* TASK GOAL: Look for "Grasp" in every line of the listing. Copy the lines that have it.

== Segment start ==

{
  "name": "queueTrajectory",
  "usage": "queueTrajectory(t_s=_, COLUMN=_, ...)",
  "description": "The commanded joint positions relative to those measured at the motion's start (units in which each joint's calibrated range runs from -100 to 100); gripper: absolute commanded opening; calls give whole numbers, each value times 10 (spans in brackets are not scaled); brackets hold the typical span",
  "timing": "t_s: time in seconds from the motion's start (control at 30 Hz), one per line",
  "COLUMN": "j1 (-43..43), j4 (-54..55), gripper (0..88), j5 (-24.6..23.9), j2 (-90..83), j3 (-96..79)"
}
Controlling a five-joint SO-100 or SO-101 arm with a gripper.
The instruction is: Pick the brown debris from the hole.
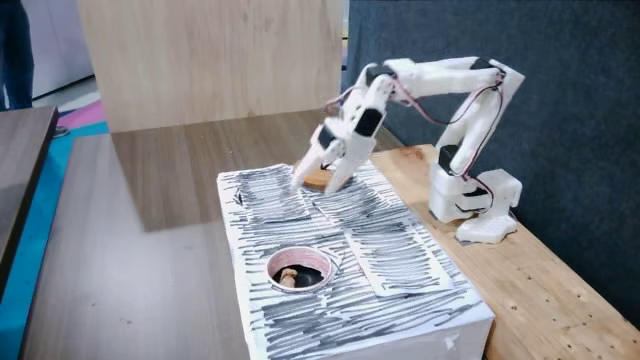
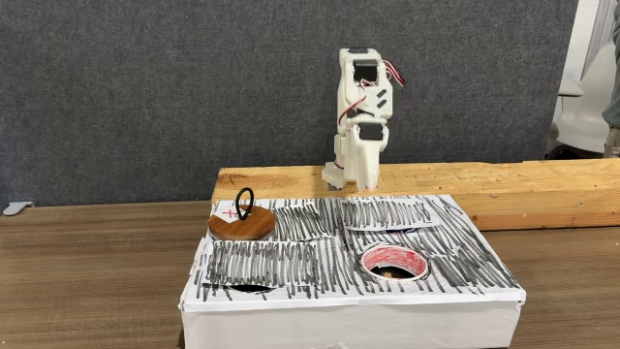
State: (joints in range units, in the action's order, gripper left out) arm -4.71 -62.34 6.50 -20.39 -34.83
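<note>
A white box (image 1: 400, 270) scribbled over with black strokes is seen standing on a brown tabletop (image 1: 150, 250), with a pale wooden plank (image 2: 504, 189) just behind it. In the box's top a round hole (image 1: 299, 270) with a red-marked rim is cut, and the brown debris (image 1: 289, 279) is found inside it as a small tan lump; in the other fixed view only a dim brownish patch (image 2: 389, 273) is made out within the hole, so its outline cannot be judged there.

The white arm (image 1: 455, 85) is based on the plank and is bent forward and down over the far part of the box. Its gripper (image 1: 322, 181) is held low near a flat round wooden disc (image 2: 241, 226) that lies on the box top, well apart from the hole. The fingers (image 1: 303, 170) are seen spread apart, with nothing between them. A black wire loop (image 2: 243, 204) is seen standing upright on the disc, and a small red cross (image 2: 226, 210) is marked just beside it.
</note>
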Motion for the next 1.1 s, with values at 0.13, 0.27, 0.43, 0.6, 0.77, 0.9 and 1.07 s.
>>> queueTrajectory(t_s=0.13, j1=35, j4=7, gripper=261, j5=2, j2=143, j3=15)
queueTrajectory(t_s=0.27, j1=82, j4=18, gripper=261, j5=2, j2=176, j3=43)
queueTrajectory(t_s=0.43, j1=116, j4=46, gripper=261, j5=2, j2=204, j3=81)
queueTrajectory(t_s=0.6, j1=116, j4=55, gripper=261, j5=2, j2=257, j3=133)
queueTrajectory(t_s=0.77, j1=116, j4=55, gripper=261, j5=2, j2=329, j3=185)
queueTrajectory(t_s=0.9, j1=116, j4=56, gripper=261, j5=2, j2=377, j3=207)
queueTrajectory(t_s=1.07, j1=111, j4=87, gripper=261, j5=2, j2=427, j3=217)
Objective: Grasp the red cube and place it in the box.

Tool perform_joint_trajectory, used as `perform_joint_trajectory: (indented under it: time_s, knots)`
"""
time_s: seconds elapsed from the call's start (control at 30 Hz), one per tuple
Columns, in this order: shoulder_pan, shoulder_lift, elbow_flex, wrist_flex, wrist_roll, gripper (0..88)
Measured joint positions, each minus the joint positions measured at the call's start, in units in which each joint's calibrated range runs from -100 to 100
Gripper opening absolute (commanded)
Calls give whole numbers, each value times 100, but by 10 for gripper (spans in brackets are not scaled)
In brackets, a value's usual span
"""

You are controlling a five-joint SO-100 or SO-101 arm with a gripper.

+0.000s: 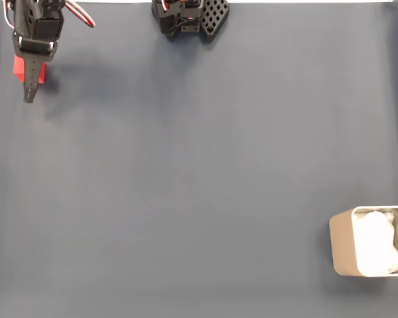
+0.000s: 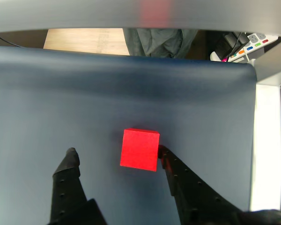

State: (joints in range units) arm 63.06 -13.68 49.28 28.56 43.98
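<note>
Your gripper (image 2: 116,152) is spread wide around the red cube (image 2: 139,149) in the wrist view, right finger touching it, left finger well apart. In the fixed view the arm mostly hides the cube (image 1: 18,68) at top left, and the box (image 1: 343,242) sits far off at bottom right. No readable writing anywhere.

In the fixed view the red cube (image 1: 18,68) lies under the pincer (image 1: 30,93) top left, the box (image 1: 343,244) bottom right.

Dark blue mat (image 1: 199,172) covers the table.
</note>
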Motion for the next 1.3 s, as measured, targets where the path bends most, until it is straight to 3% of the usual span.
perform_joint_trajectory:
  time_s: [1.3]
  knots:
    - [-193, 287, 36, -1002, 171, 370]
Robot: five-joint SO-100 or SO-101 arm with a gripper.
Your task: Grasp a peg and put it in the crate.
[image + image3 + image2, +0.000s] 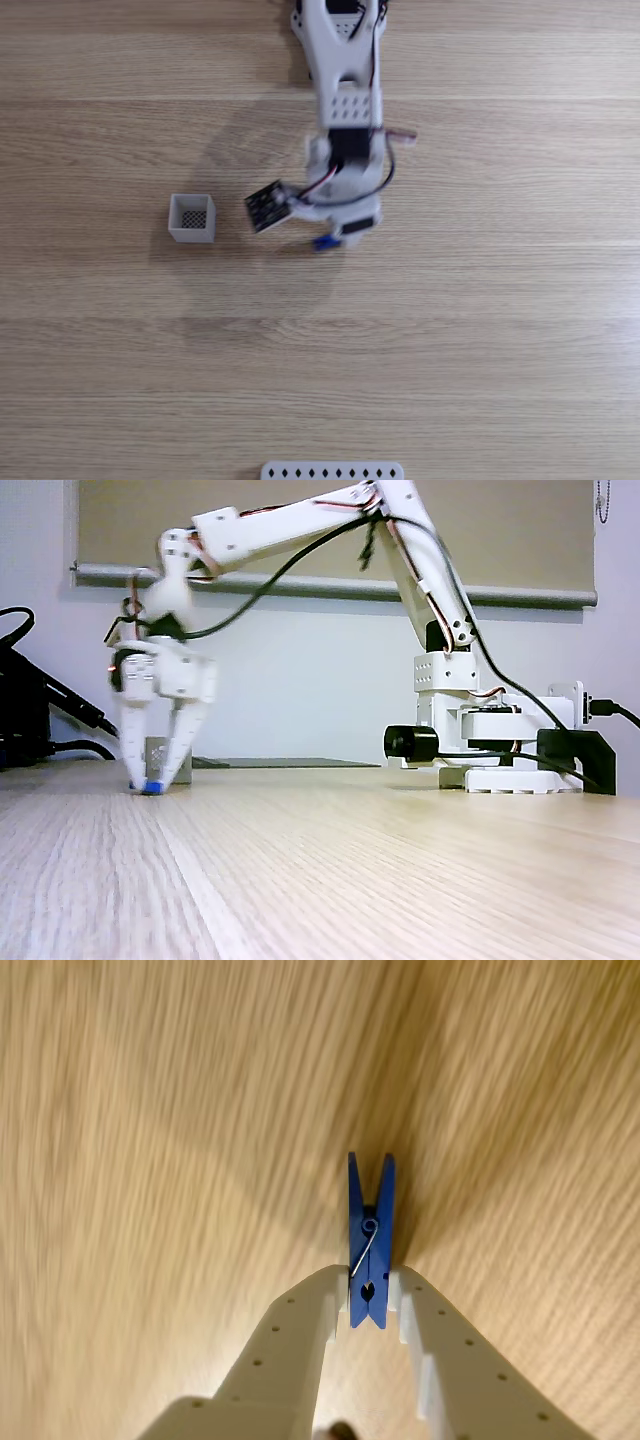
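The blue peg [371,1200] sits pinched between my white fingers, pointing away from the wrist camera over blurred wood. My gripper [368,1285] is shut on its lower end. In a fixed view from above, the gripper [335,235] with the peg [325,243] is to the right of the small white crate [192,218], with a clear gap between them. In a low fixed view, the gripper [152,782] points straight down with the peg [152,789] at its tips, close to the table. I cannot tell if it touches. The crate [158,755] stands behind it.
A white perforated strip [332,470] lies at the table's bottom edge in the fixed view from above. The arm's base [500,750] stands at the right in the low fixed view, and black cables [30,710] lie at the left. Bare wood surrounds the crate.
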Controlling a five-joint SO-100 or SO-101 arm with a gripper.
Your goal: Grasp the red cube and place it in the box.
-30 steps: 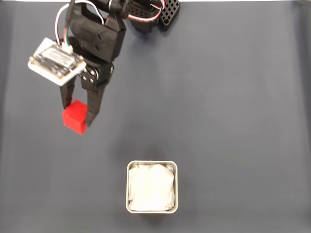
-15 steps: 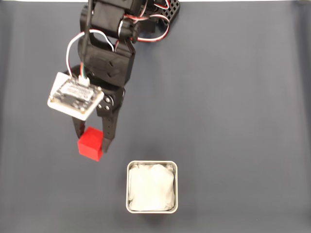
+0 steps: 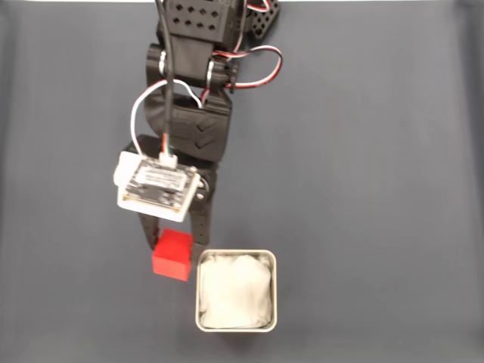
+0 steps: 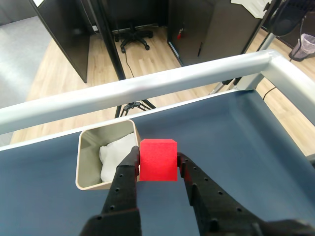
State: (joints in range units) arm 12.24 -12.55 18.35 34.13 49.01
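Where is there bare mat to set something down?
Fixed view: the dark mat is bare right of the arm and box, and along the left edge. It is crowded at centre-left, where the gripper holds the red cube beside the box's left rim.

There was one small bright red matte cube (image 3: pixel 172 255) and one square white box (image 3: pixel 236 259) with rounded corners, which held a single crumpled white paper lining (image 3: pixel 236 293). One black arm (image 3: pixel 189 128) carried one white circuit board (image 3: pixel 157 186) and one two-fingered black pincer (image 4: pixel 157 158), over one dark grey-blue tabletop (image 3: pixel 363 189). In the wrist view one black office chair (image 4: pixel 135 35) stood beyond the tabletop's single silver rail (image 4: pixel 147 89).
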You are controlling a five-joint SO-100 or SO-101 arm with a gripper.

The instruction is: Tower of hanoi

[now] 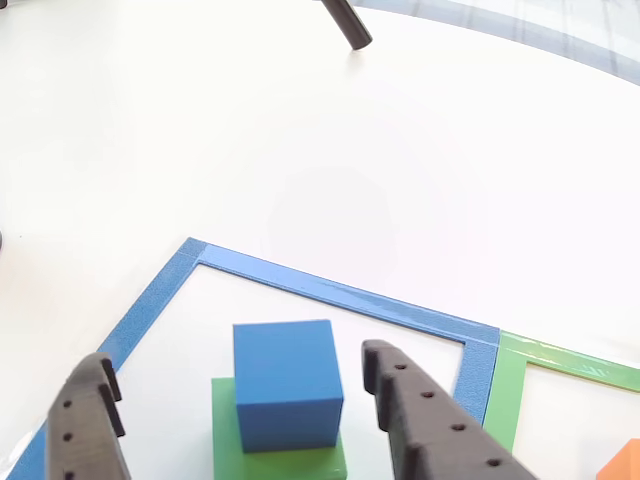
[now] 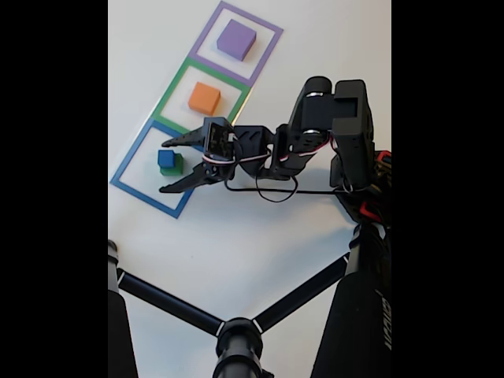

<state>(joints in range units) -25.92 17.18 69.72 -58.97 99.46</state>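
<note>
Blue cube (image 1: 285, 383) sits atop a green block (image 1: 275, 448) inside the blue-taped square (image 1: 340, 292); the gripper (image 2: 163, 167) straddles them, jaws spread wide.

Clear table beyond blue block (image 1: 286, 382) (stacked)
</note>
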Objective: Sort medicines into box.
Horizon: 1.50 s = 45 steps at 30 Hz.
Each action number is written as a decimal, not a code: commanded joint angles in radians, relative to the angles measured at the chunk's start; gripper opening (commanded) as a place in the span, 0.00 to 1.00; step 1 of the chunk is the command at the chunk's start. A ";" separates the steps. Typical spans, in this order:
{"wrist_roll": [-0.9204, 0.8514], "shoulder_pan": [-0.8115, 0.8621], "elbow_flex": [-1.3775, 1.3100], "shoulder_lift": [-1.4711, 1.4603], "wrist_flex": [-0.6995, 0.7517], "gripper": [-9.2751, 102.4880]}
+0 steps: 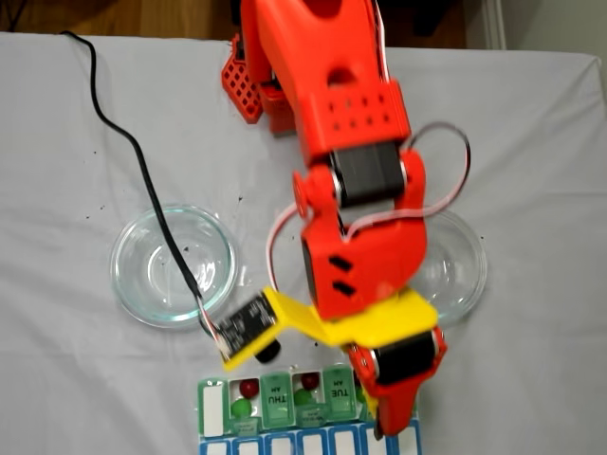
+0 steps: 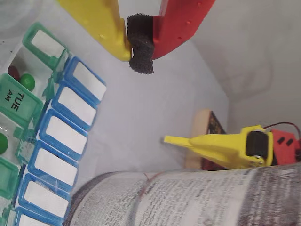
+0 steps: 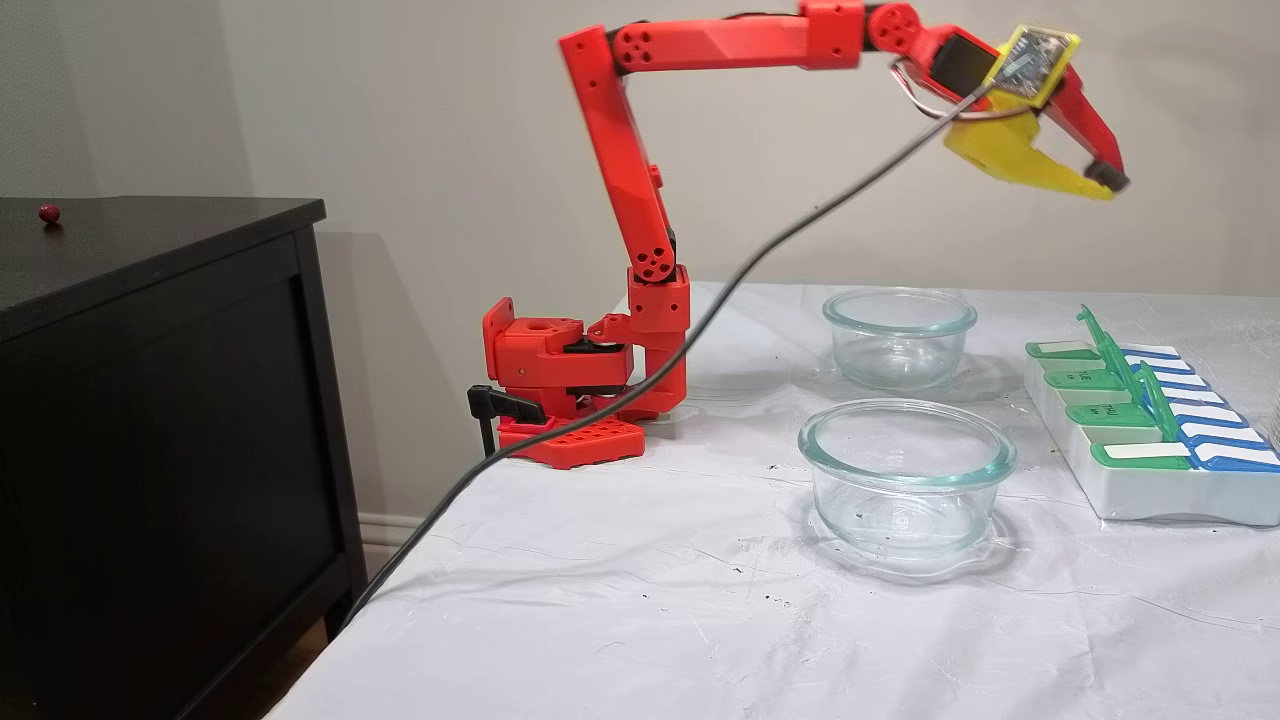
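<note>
The claw (image 3: 1105, 180) hangs high above the tabletop (image 3: 650, 600) over the pill box (image 3: 1150, 430), its yellow and red jaws pinched together on nothing more than their own black foam pad (image 2: 141, 49); no ball can be seen between them. In the top-down fixed view the box (image 1: 303, 417) sits at 6 o'clock, with two green lids flipped up: one open cell holds a red ball (image 1: 248, 388) and a green ball (image 1: 242, 409), the next a red ball (image 1: 308, 381) and a green one (image 1: 303, 398). Both glass dishes (image 3: 905, 480) look empty. The wrist view shows another red and green pair (image 2: 21, 77) beside the TUE lid. The sorting appears nearly or fully done, though one dark red ball (image 3: 48, 213) lies on the black cabinet (image 3: 160, 400), well apart.
</note>
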 commanded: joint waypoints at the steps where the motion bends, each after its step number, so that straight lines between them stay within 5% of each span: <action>1: 0.005 -0.031 -0.080 -0.025 -0.115 0.08; 17: 0.009 -0.048 -0.037 -0.175 -0.242 0.08; 34: 0.015 -0.014 -0.146 -0.190 0.156 0.08; 45: -0.025 -0.044 -0.097 -0.307 0.221 0.08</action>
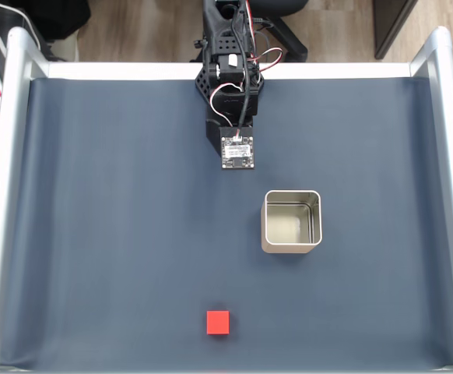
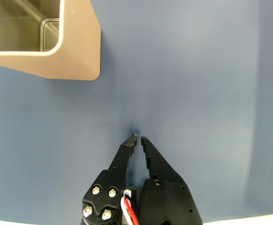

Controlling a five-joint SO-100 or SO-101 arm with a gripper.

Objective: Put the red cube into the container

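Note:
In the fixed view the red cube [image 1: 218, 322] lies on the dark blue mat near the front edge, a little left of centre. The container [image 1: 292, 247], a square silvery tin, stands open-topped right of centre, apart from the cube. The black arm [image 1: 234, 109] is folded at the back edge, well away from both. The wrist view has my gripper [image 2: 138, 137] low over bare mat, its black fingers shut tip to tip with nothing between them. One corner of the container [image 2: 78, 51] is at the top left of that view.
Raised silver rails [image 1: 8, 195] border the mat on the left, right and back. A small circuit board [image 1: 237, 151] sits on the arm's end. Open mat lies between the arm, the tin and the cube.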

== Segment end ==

* EXERCISE RESPONSE:
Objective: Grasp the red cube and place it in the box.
Your task: Grasp a peg and put it in the crate.
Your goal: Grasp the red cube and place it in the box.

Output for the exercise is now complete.